Apr 21

Peter Rabbit Stew. Is The Holiday Bunny Cooked In Your House?

Here comes Peter Cotton Tail… hopping down the commercially over-exploited holiday trail.

And here’s the problem with the furry little critter…my second grader is about to make stew out of the whole Easter Bunny concept.

Well, it’s more like the connection between Jesus and the brightly colored eggs.  He’s 8-going-on-lawyer and is building his supporting arguments.  Questioning, Questioning, Questioning.  And the jury is out for him on this one.

But the big bunny isn’t the only fictional childhood character in the hot seat, just this past Christmas, Santa was called to the witness stand.  Since I wasn’t prepared with my closing argument as counsel for the defendant in this childhood-character-courtroom-drama, I did what any responsible parent would do, I simply countered, ‘what do YOU think?’

As he worked out the concept – wanting to still believe, I simply did my best avoidance tactic of answering-by-not-answering… asking him questions and offering, “Santa’s as real as you believe” and focusing on the true meaning of Christmas.  We talked about Jesus’ birthday and why we give gifts.

“I think Santa’s real,” he says hopefully.  “But then one time I got a present – the Nintendo DS – and you said was from Santa and I know it wasn’t.  Momma, I know.”

He continued, presenting his closing arguments, “It wasn’t from Santa.  It was from Amazon.”

I’m thinking….Is that a new character I didn’t see in the ‘Parents’ Guide to Childhood Fictional Characters’?

“Momma.

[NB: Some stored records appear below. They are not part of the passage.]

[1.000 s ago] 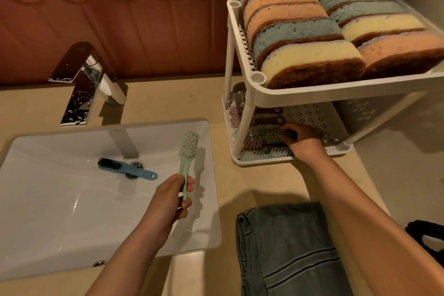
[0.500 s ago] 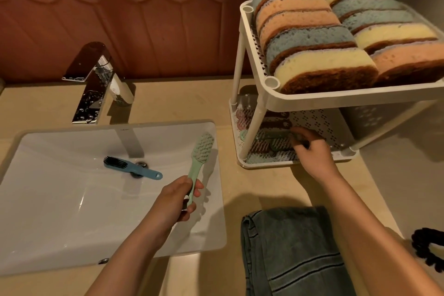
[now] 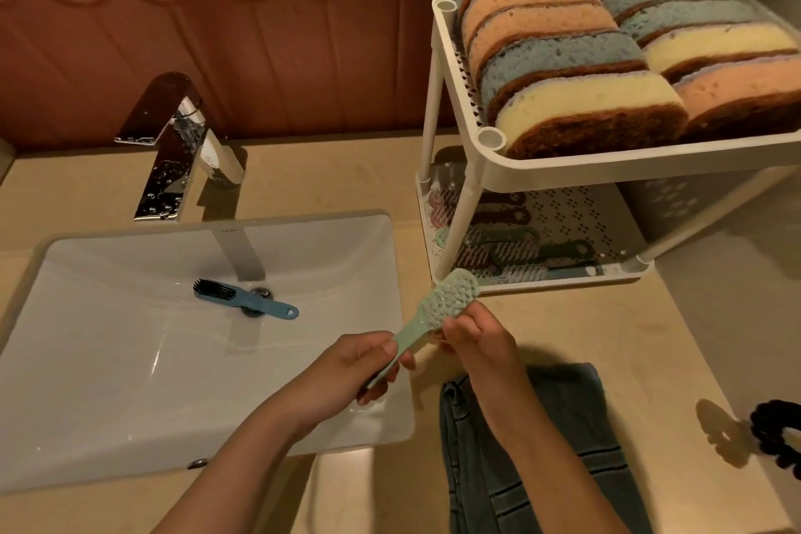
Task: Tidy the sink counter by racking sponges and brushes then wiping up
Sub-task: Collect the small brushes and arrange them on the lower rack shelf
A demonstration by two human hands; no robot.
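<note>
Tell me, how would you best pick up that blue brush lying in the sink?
Probably by the handle. The blue brush lies flat across the drain of the sink, dark bristles to the left and the slim handle, with its hanging hole, pointing right. Come from above and pinch the handle's long sides, just right of the drain.

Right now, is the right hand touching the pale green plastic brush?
Touching: the head view shows the right hand pinching the pale green plastic brush below its bristle head.

We hold the green brush (image 3: 437, 308) with our left hand (image 3: 364, 364) and right hand (image 3: 474, 336); a blue brush (image 3: 242, 299) lies in the sink (image 3: 108, 360).
</note>
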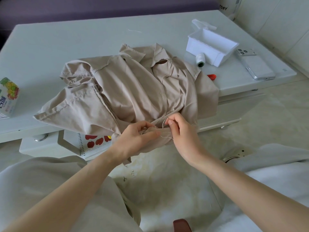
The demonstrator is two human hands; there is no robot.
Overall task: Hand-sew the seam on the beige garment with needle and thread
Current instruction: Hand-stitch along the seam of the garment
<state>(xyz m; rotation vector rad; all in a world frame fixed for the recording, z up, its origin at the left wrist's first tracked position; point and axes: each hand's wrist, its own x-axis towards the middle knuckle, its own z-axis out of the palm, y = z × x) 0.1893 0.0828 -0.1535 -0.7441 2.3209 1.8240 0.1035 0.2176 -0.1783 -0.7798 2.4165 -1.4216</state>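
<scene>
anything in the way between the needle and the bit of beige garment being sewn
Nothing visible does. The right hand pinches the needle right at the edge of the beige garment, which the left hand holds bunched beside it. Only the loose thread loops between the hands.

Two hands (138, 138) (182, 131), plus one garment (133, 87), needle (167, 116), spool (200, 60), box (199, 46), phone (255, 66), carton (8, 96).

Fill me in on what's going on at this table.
A person is hand-sewing the beige garment, which lies bunched on the white table and hangs over its near edge. The left hand pinches the fabric at the seam; the right hand holds the needle in a fingertip grip, thread trailing below. A thread spool, white box and phone sit to the right.
</scene>
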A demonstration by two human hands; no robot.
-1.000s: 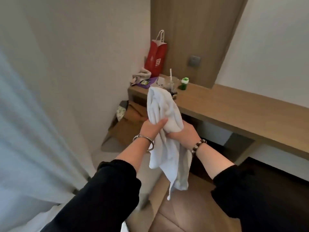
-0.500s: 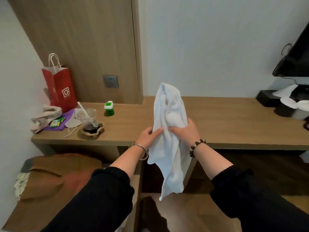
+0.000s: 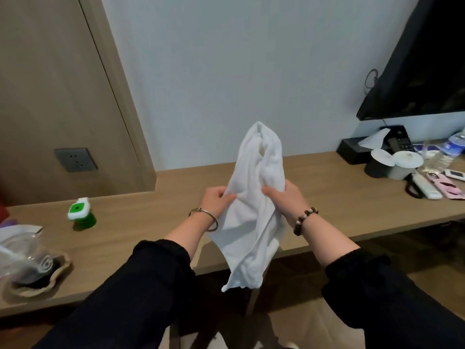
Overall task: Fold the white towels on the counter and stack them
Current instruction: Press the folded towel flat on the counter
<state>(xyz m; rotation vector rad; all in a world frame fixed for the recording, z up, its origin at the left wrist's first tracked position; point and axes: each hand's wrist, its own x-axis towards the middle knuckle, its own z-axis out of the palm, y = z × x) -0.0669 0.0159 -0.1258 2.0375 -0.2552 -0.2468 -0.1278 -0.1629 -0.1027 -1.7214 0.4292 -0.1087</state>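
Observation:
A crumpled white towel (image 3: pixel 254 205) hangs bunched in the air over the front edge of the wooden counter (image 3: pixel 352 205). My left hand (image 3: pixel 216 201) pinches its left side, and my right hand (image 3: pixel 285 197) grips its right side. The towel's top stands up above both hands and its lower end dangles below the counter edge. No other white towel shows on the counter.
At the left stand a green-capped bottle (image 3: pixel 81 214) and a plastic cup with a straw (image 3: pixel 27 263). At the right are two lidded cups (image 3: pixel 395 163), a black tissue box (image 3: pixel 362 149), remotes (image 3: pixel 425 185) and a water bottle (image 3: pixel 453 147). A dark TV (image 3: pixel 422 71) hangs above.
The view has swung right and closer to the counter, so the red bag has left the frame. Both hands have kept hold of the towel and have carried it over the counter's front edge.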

I saw it.  I saw it on Daddy’s computer.  Amazon shows when things were shipped and it was on their shipping chart.  The DS was shipped from Amazon to our house.  Not from Santa.”

“Uh… Wh-what-do-you-mean? I got that for you.”  Weak, Maria.  Think, brain, Think!

Then the dagger in my heart.  He said, “Well, Momma, if there’s no Santa….(sobbing now) that means you and Daddy have been lying to me all this time.”

Grappling for words, I simply grabbed him and pulled him close….”Ommygoodness, sweetie, let me tell you something, Mommy and Daddy love you very much.  And we would NEVER EVER EVER say or do anything to hurt you.”

He looked up to me, eyes searching and seeking solace and comfort.  “Okay.  That’s good, I know, I know, Momma.  Besides I still kinda believe.”

So kids want to believe and parents want their kids to believe, but there’s still the question lingering: as parents, do we still continue the childhood holiday characters?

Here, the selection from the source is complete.